**Data block**:
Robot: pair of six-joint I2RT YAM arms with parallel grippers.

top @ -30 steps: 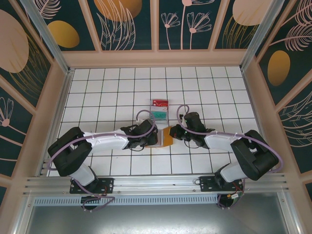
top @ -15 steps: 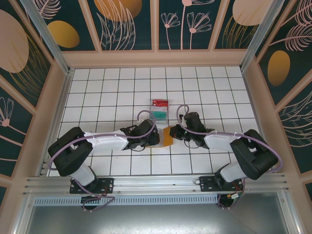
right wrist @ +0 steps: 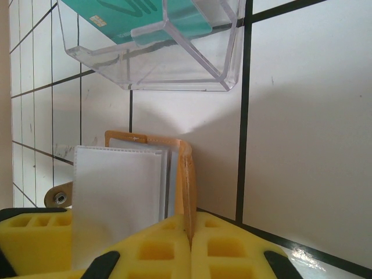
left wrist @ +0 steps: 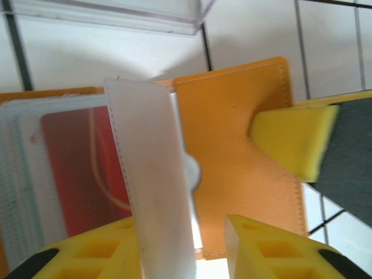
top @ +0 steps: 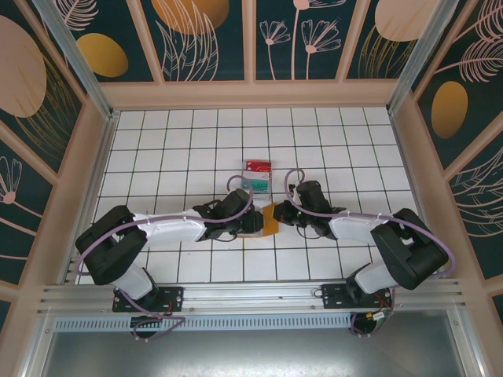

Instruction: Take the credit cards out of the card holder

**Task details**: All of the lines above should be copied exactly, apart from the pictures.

**Reply**:
Robot: pair of six-joint I2RT YAM arms with parallel grippers.

top @ -30 steps: 
top @ -15 steps: 
right wrist @ +0 steps: 
left wrist @ +0 steps: 
top @ +0 steps: 

Instruction: Take the credit cards out of the card holder

The answer given here is complete.